著者
杉本 安寛 LIN Dongzhi
出版者
宮崎大学
雑誌
特別研究員奨励費
巻号頁・発行日
2005

本研究の目的は、薬用植物から化学除草剤や殺菌剤の代替となる天然化合物を見出し、将来安全性の高い天然化合物による生物的除草剤・殺菌剤開発に関する基礎知見を得、省農薬農業技術確立に資することにある。これまでには以下の結果を得た。1.九州暖地に生育する多数の薬用植物を供試し、それらの植物体抽出液がレタスならびに水田雑草(ヒメタイムビエやコナギなど)の生育に及ぼす影響を検討したところ、強い抑制効果のあるリュウノヒゲ(Ophiopogon japonicusK)やドクダミ(Houttynia cordataT.)やビワ(Eriobotrya japonica)やカンナ(Canna generali)の4種薬用植物を見出した。2.リュウノヒゲに含まれる天然抑制物質の同定を行った結果、ρ-ヒドロキシ安息香酸、バニリン酸、シリンガ酸、シリングアルデヒド、シナピン酸およびサリチル酸の6種フェノール性物質が存在することが分かった。そのなかで、最も含量高い成分はサリチル酸であった。

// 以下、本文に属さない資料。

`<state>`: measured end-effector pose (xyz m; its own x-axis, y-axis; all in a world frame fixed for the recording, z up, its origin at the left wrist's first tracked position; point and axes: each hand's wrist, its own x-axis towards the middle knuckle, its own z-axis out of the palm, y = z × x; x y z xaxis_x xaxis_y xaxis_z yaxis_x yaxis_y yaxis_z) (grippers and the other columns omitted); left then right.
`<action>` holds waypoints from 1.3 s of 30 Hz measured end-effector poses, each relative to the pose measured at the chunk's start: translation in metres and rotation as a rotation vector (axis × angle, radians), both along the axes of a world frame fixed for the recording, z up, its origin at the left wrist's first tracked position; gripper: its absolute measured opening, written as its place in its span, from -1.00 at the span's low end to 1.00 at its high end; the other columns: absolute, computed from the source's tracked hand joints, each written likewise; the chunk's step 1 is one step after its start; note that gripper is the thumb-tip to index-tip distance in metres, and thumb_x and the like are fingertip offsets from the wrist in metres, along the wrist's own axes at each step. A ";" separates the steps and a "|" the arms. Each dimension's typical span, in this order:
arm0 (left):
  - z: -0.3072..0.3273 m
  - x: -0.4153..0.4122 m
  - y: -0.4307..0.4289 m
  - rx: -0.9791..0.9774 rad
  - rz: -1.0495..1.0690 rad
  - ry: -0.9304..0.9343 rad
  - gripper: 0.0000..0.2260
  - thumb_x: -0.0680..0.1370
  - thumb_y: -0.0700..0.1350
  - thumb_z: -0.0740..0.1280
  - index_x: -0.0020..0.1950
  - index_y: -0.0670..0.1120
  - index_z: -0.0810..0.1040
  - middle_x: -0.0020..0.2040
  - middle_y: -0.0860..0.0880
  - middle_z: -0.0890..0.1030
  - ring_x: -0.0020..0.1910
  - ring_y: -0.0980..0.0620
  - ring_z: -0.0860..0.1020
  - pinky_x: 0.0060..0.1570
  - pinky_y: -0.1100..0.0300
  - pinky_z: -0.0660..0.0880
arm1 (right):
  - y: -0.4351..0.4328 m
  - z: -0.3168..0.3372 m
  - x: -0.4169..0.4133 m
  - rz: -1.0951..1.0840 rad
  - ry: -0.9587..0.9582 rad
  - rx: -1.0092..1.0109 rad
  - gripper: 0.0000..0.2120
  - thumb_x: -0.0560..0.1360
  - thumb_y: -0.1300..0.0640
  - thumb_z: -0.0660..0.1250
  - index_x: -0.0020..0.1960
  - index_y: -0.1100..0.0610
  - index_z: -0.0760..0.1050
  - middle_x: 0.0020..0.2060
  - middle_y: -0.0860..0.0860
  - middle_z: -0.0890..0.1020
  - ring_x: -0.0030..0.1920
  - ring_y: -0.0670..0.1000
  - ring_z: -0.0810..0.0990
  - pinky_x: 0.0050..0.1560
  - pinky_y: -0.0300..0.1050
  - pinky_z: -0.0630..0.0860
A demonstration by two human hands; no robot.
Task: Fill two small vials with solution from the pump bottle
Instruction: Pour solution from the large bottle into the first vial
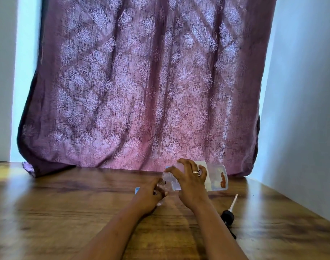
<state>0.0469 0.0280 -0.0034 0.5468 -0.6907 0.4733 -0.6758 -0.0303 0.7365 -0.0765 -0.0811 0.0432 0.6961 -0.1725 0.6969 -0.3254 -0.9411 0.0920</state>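
Low in the middle, the right hand (pixel 190 182) grips the tipped bottle (pixel 217 177); the left hand (pixel 148 197) holds a small vial (pixel 161 184).

Table (pixel 66 212): bore the items below.
Curtain (pixel 137 81): hung behind the table's far edge.
Bottle (pixel 216 178): on its side at far centre, held in the right hand (pixel 190 182), mouth to the left.
Vial (pixel 161 185): held in the left hand (pixel 149 197), at the bottle's mouth.
Pump head (pixel 228 212): lay on the table, right of the right forearm.
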 end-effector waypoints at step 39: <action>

3.ドクダミに含まれる天然抑制化学物質の同定を試み、メチ-n-ノニルケトン、ラウリンアルデヒド、カプリンアルデヒドならびにクエルシトリンのような化合物の存在することが推測できた。そのなかで、最も抑制効果のある成分はメチ-n-ノニルケトンならびにカプリンアルデヒドであることが判明した。4.リュウノヒゲ(Ophiopogon japonicusK)やドクダミ(Houttynia cordataT.)やビワ(Eriobotrya japonica)やカンナ(Canna generali)の乾燥粉末を用いて実際の農業現場において、水田雑草がかなり抑制され、水稲の生育と収量に対する抑制作用はあまり見られなかった。